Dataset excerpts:
+-------+
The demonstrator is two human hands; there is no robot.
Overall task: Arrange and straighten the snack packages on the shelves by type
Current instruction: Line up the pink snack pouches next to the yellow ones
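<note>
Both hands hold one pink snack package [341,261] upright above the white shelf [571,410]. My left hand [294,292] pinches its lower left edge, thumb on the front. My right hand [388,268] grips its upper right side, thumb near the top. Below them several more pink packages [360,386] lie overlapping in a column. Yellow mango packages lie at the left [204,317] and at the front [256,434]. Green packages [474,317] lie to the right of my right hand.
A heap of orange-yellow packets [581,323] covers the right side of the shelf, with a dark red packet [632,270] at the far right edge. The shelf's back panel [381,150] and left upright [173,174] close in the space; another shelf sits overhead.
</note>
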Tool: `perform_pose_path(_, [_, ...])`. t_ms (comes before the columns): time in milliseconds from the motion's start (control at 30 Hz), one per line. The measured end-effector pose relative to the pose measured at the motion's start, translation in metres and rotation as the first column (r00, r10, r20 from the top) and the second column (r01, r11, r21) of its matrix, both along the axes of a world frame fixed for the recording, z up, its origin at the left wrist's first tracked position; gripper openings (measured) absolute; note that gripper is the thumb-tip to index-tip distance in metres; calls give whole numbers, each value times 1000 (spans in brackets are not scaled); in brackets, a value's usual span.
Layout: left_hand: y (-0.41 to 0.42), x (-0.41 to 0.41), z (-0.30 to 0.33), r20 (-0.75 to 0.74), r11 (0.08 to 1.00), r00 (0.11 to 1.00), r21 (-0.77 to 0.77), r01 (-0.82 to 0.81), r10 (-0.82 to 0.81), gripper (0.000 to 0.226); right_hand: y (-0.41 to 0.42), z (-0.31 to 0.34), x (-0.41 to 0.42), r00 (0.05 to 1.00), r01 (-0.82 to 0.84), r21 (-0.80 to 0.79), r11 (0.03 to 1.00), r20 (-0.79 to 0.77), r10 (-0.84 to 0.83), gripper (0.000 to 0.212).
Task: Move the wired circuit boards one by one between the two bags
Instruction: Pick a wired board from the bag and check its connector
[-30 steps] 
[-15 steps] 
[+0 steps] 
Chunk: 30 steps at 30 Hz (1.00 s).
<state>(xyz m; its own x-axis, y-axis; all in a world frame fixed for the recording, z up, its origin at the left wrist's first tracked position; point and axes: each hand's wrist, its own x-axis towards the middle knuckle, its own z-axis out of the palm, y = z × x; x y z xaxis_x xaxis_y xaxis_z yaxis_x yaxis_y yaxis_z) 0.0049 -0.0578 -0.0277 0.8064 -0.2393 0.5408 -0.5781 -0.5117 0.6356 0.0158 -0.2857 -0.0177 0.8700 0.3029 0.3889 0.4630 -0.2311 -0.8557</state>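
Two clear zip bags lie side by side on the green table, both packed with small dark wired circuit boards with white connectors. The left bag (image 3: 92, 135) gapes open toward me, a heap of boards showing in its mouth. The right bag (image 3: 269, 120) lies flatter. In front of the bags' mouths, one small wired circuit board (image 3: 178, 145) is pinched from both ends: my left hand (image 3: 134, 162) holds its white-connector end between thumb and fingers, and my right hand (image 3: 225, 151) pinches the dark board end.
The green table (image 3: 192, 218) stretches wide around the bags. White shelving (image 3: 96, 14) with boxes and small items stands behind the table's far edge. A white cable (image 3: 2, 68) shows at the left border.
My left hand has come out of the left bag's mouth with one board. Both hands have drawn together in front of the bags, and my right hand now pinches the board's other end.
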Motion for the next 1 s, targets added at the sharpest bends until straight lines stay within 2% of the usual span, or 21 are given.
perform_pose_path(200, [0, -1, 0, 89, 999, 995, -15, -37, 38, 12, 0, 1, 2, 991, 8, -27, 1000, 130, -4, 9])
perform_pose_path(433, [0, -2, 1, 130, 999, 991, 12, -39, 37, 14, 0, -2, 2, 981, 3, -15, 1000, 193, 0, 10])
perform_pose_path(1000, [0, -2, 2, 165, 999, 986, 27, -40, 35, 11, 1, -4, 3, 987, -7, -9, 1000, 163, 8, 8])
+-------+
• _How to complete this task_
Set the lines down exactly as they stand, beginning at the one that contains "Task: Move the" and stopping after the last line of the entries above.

• _Exercise solution_
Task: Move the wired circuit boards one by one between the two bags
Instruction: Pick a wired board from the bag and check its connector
[-30 steps] 
[-15 steps] 
[+0 steps] 
Chunk: 30 steps at 30 Hz (1.00 s).
<state>(xyz m; its own x-axis, y-axis; all in a world frame fixed for the recording, z up, its origin at the left wrist's first tracked position; point and axes: each hand's wrist, its own x-axis towards the middle knuckle, its own z-axis out of the palm, y = z × x; x y z xaxis_x xaxis_y xaxis_z yaxis_x yaxis_y yaxis_z) 0.0049 -0.0578 -0.0277 0.8064 -0.2393 0.5408 -0.5781 -0.5117 0.6356 0.0158 -0.2857 -0.0177 0.8700 0.3029 0.3889 0.4630 -0.2311 -0.8557</state>
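Two clear zip bags lie side by side on the green table, both packed with small dark wired circuit boards with white connectors. The left bag (image 3: 92, 135) gapes open toward me, a heap of boards showing in its mouth. The right bag (image 3: 269, 120) lies flatter. In front of the bags' mouths, one small wired circuit board (image 3: 178, 145) is pinched from both ends: my left hand (image 3: 134, 162) holds its white-connector end between thumb and fingers, and my right hand (image 3: 225, 151) pinches the dark board end.
The green table (image 3: 192, 218) stretches wide around the bags. White shelving (image 3: 96, 14) with boxes and small items stands behind the table's far edge. A white cable (image 3: 2, 68) shows at the left border.
My left hand has come out of the left bag's mouth with one board. Both hands have drawn together in front of the bags, and my right hand now pinches the board's other end.
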Motion for the next 1 s, targets added at the sharpest bends until straight lines stay within 2% of the usual span, or 21 are given.
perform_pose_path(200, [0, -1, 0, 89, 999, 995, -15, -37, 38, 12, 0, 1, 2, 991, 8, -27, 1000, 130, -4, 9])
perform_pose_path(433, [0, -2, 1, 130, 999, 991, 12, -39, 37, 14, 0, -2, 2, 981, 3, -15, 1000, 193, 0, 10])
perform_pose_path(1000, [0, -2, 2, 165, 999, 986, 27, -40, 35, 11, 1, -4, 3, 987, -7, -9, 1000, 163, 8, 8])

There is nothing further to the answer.